Ella respondería, si, no depende, porqué no, indudablemente no, según el tiempo pasaba, el caracter se agriaba, la juventud se marchaba cambiándose por canas ocultas de tinte. El preguntaría, ¿Juntos?, ¿Nos vemos?, ¿Vienes?, ¿Me das una foto?, según los años pasaban, los meses, los días, las horas, los minutos y los segundos.
Intercambiaban miradas, cada día, aquí, tras la barra que conoció inquilinos de todo tipo, rápidos y lentos, de café bebido, de desayuno completo y amena conversación, como disfrutando del día que se escapaba. Ella, camarera, con su trajecito y su cercanía profesional e impuesta, le miraba oculta, y esperaba un algo que no sería. Pasaron los ochenta, convulsos, entraron los noventa, novedosas, se inauguró un nuevo siglo con miedos y cambios, y en la década de los diez, cuando ya se jubilaría, seguía esperando.
Ella quizás esperaba un día de frío a última hora de la noche, una sonrisa cercana y un gesto. El esperaba ser otra persona, superar los miedos, saciar su sed de amor en otra boca, querer sin tener que medir ni pagar. Sin embargo el tiempo, como ancla, le tiraba a un fondo de fango limoso de incertidumbre e inacción. Seguía sin actuar.
Un día, poco antes de aquel mayo que transcurrió hasta el último diciembre, se decidió. Ya jubilado. Se decidió y la llamó, Julita, me estaba preguntando si querría...
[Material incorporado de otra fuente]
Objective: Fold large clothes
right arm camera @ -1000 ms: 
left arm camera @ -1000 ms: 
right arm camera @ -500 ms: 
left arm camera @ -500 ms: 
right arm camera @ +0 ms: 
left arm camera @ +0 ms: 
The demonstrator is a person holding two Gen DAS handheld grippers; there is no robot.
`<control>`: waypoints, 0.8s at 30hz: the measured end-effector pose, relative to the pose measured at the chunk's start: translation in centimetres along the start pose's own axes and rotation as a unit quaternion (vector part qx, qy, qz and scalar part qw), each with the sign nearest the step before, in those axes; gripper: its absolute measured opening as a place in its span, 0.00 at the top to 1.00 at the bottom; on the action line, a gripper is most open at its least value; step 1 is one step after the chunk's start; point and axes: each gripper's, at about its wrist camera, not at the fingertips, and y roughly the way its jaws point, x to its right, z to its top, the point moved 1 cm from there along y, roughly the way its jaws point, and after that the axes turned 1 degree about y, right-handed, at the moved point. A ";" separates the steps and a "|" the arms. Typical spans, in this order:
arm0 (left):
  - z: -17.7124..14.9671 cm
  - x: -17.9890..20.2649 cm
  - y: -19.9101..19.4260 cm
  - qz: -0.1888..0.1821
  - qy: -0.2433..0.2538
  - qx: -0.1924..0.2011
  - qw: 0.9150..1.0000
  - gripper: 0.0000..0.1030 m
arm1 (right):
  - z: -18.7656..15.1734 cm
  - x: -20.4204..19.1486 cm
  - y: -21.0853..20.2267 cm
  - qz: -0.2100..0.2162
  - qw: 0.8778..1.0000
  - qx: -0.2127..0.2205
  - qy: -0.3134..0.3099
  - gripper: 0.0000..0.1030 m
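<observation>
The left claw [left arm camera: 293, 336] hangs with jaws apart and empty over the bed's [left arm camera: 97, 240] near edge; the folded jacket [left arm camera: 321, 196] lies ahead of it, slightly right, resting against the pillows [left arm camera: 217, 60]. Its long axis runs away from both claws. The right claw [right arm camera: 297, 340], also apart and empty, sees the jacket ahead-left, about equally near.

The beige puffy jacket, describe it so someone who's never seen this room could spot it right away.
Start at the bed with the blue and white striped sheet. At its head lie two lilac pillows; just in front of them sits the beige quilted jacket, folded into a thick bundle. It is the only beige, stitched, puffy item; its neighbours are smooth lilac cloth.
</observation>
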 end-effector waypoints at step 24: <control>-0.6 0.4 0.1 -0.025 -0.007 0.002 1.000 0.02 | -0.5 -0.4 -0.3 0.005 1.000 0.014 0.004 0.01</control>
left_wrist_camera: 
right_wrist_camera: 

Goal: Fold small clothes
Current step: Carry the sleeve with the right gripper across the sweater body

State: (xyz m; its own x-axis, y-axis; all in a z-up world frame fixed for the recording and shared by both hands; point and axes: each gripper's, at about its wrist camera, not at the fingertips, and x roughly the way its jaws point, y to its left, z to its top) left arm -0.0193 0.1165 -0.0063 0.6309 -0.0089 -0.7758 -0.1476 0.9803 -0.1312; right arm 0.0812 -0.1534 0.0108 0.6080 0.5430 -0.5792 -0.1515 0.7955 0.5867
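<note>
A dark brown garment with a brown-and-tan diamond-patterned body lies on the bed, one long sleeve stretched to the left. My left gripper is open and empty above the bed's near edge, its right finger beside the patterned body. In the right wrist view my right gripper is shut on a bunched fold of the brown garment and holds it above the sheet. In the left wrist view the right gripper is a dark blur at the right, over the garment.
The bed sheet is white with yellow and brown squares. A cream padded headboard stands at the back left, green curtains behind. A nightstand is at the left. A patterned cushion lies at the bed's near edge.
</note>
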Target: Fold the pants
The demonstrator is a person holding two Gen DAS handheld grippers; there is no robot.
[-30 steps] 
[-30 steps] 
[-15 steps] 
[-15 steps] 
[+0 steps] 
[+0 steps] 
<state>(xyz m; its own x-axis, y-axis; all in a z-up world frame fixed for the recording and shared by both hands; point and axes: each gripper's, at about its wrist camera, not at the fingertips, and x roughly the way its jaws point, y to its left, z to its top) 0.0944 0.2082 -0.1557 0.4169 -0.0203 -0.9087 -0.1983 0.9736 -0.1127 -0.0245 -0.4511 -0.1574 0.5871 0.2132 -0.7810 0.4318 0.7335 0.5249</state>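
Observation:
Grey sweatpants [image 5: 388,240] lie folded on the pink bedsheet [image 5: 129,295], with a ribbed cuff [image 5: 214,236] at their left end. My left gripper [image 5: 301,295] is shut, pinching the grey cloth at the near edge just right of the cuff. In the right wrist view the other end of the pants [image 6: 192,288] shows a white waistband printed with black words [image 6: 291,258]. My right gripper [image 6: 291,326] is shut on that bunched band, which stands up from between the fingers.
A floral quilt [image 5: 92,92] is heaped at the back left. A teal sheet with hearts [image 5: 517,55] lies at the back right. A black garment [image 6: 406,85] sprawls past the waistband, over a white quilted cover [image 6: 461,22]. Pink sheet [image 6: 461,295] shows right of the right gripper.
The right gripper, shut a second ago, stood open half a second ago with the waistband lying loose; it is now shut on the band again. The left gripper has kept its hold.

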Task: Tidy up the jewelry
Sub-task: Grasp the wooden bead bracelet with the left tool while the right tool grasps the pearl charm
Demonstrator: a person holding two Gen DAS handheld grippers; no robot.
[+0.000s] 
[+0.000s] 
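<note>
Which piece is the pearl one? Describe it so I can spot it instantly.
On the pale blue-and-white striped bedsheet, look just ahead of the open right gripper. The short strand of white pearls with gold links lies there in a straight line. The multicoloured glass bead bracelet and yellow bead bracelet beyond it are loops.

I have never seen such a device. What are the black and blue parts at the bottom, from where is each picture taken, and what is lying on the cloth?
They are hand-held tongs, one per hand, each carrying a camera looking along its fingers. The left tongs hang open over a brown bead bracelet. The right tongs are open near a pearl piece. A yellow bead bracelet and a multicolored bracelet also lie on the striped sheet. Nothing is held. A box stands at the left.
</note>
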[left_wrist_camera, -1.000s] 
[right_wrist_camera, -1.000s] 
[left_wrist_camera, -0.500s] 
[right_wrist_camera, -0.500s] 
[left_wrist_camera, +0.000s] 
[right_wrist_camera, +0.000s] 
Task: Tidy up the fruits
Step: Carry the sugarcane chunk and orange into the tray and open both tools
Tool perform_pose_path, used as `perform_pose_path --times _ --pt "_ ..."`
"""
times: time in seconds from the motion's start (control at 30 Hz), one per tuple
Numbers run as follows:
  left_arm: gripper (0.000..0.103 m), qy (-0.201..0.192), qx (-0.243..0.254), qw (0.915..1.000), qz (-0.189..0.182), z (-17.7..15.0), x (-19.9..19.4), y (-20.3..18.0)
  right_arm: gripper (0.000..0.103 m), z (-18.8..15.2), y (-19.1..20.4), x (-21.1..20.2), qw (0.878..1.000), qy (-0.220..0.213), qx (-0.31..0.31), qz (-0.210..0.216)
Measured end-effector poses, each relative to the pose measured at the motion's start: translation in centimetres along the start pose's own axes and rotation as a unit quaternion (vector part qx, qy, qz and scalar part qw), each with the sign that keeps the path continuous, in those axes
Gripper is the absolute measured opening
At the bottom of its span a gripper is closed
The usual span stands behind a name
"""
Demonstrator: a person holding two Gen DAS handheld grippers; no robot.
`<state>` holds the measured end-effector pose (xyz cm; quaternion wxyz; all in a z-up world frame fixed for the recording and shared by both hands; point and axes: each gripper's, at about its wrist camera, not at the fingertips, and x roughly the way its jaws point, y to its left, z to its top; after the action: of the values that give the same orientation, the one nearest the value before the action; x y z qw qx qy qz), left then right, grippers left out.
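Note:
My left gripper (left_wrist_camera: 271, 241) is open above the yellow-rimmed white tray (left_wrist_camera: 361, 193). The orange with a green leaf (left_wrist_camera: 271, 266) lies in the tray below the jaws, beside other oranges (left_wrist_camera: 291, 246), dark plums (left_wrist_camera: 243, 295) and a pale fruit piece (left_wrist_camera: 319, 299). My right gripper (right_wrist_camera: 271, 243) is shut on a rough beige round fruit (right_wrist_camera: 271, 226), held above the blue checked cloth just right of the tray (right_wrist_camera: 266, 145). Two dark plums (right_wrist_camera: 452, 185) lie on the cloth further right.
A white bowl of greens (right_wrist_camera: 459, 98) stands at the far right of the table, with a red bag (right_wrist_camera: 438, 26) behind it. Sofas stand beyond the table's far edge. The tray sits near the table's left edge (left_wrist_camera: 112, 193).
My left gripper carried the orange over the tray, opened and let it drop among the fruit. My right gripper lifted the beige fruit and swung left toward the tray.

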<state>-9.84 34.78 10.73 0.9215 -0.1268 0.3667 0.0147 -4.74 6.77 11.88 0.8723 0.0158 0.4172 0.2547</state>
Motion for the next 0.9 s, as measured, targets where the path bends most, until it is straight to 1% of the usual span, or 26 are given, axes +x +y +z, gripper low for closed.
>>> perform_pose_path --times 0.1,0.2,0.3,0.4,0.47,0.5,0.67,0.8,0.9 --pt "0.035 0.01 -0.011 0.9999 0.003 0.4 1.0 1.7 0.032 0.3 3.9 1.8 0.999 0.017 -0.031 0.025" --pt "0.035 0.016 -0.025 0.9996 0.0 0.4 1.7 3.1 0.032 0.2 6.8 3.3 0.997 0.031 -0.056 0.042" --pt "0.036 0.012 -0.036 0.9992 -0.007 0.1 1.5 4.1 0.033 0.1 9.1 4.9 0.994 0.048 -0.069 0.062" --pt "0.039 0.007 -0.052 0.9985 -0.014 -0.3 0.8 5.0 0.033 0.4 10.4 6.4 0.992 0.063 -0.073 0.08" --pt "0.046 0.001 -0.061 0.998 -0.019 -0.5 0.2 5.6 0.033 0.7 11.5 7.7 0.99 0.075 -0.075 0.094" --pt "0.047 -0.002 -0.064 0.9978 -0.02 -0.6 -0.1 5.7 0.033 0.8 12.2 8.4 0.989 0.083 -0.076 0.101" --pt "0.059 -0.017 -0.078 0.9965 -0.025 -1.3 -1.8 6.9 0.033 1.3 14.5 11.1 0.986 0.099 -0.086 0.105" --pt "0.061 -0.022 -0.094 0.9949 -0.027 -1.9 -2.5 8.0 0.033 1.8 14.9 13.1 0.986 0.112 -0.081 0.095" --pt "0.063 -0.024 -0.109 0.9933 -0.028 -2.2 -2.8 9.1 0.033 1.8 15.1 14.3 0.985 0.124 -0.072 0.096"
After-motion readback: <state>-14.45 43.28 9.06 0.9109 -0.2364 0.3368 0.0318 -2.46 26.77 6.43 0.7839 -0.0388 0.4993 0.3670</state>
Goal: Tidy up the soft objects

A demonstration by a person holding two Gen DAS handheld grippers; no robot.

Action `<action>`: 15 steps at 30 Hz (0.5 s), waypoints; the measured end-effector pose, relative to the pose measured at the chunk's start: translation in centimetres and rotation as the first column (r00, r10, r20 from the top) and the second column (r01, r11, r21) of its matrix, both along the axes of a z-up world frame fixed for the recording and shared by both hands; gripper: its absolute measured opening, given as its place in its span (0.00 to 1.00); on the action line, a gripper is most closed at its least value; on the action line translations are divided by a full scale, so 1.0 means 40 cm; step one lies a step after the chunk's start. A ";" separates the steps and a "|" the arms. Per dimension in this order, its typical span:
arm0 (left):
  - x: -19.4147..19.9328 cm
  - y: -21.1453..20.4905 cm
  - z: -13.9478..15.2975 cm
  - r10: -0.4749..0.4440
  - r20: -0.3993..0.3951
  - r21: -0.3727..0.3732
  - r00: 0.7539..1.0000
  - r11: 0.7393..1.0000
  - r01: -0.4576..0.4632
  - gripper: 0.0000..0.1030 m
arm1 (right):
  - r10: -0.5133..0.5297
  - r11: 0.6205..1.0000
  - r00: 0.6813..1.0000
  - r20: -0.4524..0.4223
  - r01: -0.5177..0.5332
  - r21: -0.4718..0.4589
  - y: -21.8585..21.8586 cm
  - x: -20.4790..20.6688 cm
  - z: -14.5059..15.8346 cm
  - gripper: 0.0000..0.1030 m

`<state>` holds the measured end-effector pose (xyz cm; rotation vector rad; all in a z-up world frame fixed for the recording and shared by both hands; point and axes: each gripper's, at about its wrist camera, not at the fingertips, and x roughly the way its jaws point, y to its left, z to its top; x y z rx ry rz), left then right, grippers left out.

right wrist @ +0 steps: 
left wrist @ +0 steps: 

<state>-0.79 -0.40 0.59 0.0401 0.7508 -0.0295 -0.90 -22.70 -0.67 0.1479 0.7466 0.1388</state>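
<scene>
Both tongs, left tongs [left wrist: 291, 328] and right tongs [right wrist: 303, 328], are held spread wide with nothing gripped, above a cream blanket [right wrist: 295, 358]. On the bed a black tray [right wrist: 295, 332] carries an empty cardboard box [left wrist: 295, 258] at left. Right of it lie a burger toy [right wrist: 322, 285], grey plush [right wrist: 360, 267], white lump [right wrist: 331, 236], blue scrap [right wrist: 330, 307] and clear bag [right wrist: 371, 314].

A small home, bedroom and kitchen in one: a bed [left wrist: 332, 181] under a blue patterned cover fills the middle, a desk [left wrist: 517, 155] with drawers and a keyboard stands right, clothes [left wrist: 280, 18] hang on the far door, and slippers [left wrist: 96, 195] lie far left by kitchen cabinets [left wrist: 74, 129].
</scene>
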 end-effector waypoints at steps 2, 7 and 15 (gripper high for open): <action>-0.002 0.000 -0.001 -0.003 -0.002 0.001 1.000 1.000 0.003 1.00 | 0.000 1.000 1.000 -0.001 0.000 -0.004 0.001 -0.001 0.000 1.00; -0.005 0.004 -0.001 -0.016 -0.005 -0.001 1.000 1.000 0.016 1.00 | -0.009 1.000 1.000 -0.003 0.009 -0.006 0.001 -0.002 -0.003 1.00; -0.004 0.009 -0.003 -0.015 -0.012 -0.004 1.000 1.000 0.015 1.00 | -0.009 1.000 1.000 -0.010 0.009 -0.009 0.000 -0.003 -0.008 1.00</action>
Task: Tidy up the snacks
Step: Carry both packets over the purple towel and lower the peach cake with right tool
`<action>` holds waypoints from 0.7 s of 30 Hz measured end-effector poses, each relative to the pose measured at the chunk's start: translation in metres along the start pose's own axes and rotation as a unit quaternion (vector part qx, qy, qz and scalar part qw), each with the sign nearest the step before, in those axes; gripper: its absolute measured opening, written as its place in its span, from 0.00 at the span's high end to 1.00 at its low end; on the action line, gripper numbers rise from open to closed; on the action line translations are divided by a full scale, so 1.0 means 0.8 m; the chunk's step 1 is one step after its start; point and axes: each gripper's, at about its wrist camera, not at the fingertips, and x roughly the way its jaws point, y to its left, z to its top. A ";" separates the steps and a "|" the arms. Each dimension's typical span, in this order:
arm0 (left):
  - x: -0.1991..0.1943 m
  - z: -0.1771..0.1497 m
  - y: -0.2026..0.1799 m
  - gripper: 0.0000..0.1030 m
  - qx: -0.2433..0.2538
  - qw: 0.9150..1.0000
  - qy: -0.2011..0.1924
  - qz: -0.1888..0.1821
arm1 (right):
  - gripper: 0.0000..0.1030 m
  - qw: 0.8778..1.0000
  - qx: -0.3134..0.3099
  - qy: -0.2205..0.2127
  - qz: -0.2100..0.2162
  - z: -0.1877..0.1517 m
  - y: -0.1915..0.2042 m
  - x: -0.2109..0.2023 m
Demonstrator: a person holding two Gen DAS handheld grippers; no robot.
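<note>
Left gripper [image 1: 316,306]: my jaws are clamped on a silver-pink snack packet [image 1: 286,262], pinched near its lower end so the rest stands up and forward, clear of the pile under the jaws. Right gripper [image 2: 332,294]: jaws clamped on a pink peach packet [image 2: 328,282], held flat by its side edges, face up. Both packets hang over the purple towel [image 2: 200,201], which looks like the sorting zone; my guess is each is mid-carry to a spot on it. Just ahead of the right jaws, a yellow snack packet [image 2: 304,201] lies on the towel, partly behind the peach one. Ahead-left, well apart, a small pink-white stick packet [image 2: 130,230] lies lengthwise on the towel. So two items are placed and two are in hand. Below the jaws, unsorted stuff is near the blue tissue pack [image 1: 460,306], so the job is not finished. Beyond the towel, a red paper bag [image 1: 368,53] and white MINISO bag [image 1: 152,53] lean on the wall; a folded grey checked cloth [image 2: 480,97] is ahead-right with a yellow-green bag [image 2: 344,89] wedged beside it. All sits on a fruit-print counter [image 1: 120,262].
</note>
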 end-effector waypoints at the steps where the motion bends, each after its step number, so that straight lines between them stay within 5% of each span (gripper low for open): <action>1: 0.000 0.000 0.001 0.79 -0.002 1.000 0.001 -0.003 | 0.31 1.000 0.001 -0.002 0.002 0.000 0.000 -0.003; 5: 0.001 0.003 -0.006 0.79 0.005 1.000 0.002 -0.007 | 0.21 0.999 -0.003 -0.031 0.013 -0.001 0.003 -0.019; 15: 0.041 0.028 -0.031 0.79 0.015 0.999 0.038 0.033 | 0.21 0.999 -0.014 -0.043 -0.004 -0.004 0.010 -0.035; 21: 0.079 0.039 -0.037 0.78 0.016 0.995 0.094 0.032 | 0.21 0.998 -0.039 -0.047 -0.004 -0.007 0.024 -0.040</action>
Ella sonrió como cuando se abre un cofre del tesoro y lo que se encuentra siempre es menos pero, al menos valioso y querido. Quizás dar un paseo iniciático, quizás tomar un café, un café repetido de treinta años cada mañana y cada tarde, quizás alguna vez sofisticarse hasta acudir al último cine de la Gran Vía.
Ella aceptaría alguna opción, ignoro cual, el continuaría su rutina y esperaría hasta la tarde. Ese mismo día el sol refulgiría con ese color amarillo y algo maligno, esperando un vengarse picado. Lo conseguiría antes del final de la tarde.